Exercise data.
=== Section Start ===
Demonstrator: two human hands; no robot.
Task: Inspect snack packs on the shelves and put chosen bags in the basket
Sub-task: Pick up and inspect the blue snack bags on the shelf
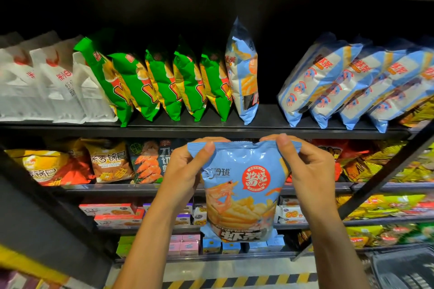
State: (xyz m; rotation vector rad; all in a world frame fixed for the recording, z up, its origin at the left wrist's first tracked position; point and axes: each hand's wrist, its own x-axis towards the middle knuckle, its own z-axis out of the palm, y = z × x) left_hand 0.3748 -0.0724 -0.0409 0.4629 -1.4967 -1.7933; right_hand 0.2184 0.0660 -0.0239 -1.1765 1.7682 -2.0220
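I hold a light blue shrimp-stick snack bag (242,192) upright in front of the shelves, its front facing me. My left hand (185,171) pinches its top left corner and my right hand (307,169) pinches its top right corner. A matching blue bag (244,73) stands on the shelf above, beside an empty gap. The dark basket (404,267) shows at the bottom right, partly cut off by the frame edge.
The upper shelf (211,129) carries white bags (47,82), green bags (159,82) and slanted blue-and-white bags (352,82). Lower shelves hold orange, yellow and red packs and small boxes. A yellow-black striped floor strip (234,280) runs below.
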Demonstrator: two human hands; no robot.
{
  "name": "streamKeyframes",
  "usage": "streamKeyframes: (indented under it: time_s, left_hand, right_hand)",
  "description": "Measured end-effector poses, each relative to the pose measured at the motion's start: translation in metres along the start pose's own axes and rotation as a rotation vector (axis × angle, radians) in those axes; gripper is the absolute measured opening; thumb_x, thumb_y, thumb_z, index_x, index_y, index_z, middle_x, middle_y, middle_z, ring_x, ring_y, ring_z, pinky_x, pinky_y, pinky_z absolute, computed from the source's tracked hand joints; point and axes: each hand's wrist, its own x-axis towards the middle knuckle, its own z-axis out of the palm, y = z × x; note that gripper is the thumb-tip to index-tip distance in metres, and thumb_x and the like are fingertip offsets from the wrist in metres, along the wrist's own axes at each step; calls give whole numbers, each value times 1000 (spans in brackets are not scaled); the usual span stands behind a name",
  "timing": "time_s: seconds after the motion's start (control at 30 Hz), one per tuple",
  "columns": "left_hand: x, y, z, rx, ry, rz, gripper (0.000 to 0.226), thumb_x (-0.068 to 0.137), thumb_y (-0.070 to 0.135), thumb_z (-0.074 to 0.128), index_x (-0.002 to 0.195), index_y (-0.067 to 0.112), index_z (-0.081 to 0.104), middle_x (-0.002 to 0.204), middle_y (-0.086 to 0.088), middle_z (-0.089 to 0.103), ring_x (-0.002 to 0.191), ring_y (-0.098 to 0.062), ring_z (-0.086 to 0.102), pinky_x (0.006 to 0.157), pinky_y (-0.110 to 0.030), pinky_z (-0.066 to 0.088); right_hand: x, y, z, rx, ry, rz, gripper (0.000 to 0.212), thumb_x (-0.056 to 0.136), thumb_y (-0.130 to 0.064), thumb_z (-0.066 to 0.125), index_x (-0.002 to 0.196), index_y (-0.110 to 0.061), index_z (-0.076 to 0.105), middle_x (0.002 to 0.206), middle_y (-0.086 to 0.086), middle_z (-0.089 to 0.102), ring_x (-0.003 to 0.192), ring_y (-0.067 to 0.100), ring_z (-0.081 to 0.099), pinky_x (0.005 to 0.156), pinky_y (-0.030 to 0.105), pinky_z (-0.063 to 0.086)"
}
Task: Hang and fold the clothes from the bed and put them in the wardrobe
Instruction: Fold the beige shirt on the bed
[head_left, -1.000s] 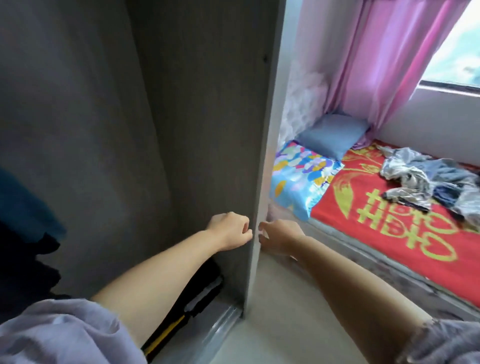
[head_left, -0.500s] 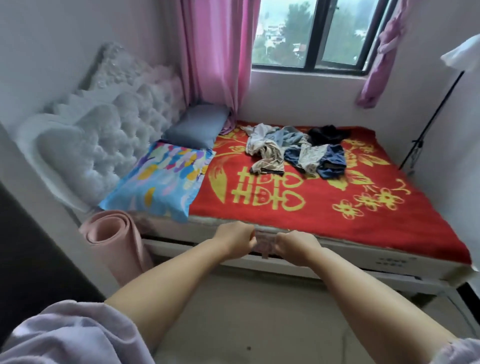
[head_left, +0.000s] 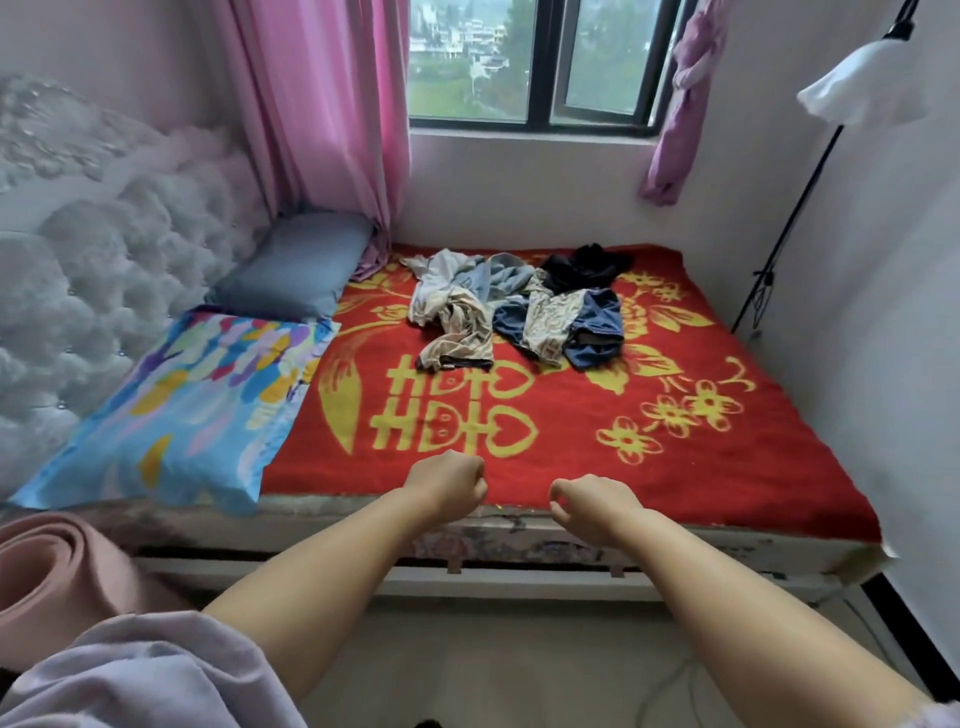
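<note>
Awaiting sorting: a heap of clothes (head_left: 519, 312) on the bed (head_left: 571, 538), lying on the red blanket (head_left: 727, 467) toward the window side, well apart from the near edge where the hands are. Landmark for all positions below: this heap.

Items, left to right:

- Rolled pink mat (head_left: 57, 582): on the floor, far left of and nearer than the heap.
- Tufted headboard (head_left: 104, 291): far left of the heap.
- Patterned pillow (head_left: 197, 405): left of and nearer than the heap.
- Grey-blue pillow (head_left: 296, 270): just left of the heap, at its far end.
- Pink curtain (head_left: 332, 114): behind and left of the heap.
- Left hand (head_left: 447, 483): nearer than the heap, over the blanket's near edge; fingers curled into a fist, holding nothing.
- Right hand (head_left: 597, 501): nearer than the heap and slightly to its right; fingers loosely curled with a small gap at thumb and forefinger, holding nothing.
- Floor lamp (head_left: 862, 88): far right of the heap, against the wall.

Progress, as a judgement: the heap shows several garments, light, patterned, blue and black, all crumpled and tangled together; none looks folded or hung. The wardrobe is out of view, so anything already stored cannot be told. By appearances nearly all of the work remains: reach across the blanket, lift one garment free, fold or hang it, carry it off.
</note>
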Motion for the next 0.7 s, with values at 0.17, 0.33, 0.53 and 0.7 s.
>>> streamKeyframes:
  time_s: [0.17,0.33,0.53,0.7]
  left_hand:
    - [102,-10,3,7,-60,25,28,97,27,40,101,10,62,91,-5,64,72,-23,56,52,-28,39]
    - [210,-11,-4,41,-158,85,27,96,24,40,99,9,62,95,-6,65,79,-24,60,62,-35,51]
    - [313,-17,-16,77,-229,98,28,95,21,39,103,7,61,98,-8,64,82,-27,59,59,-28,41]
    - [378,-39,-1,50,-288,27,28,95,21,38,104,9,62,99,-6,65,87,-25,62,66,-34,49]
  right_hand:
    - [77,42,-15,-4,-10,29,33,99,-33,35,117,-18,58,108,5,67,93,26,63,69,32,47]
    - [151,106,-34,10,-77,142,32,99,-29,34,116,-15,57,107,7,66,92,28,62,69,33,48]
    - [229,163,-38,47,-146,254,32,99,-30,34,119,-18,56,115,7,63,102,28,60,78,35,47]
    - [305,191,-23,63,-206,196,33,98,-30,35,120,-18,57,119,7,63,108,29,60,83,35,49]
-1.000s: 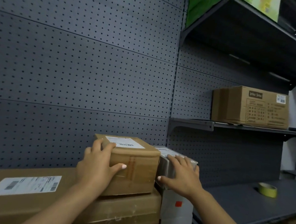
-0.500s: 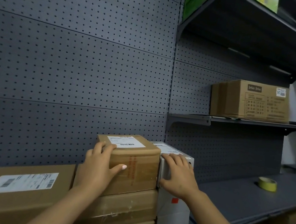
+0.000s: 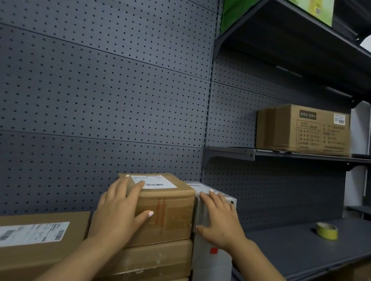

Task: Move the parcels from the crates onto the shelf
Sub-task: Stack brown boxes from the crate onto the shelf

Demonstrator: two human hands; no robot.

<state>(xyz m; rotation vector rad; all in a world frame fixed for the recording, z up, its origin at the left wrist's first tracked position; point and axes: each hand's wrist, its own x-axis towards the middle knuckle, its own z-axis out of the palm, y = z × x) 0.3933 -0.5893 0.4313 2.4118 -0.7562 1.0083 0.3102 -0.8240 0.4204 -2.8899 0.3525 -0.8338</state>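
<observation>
Since the earlier frames the hands have barely shifted; only the view has drifted a little, so the boxes sit slightly lower and further right in the picture. The left hand [image 3: 118, 212] still lies spread flat on the front and top edge of the small brown parcel [image 3: 165, 207], its thumb out across the taped face. The right hand [image 3: 218, 220] is likewise spread, palm on the grey parcel [image 3: 212, 260], which touches the brown one at its 3 o'clock side. Neither hand pinches anything; both press.

The brown parcel tops a stack of cardboard boxes [image 3: 151, 263] at about 6 o'clock in the view, with a larger labelled box [image 3: 20, 243] at 8 o'clock. It looks stiff and fairly light, its tape likely slick, so a grip on two opposite sides seems safer than on the face. The dark shelf [image 3: 296, 248] at 4 o'clock holds only a roll of yellow tape [image 3: 326, 230].
</observation>
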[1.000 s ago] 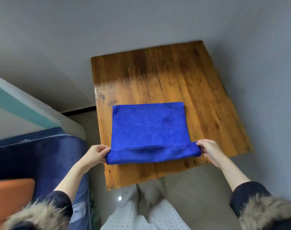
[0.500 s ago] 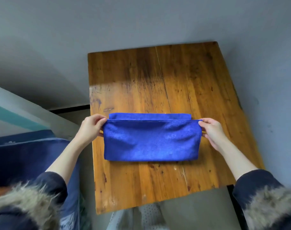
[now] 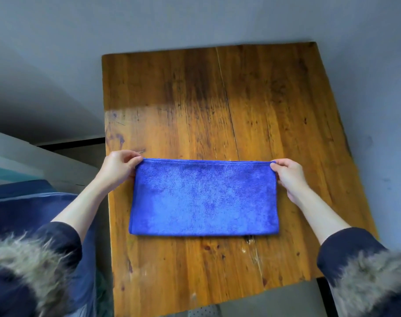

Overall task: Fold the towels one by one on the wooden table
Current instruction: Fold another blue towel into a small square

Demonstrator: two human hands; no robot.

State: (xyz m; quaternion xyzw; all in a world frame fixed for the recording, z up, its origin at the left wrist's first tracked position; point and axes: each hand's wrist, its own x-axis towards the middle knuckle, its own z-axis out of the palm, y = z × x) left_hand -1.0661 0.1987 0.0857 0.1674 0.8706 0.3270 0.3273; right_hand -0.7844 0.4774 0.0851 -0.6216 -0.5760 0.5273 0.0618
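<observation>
One blue towel (image 3: pixel 204 197) lies on the wooden table (image 3: pixel 217 99) in the head view, folded into a wide band with its fold toward the person and its stitched edges along the far side. The left hand (image 3: pixel 119 168) pinches the far left corner between thumb and curled fingers, and the right hand (image 3: pixel 288 177) pinches the far right corner the same way; both corners sit at or just above the tabletop, and I cannot tell whether they touch it. The left side of the towel runs close to the table's left edge. Both forearms reach in from the lower corners, bare up to dark sleeves (image 3: pixel 345 250) trimmed with grey fur cuffs (image 3: pixel 28 261). Left of the table, below the left forearm, sits a dark blue padded seat (image 3: pixel 23 209). Grey floor (image 3: pixel 57 53) surrounds the table on the far and right sides, and a pale ledge with a teal stripe (image 3: pixel 12 161) crosses the left edge.
</observation>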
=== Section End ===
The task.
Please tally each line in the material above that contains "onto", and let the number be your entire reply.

Solution to this problem.
2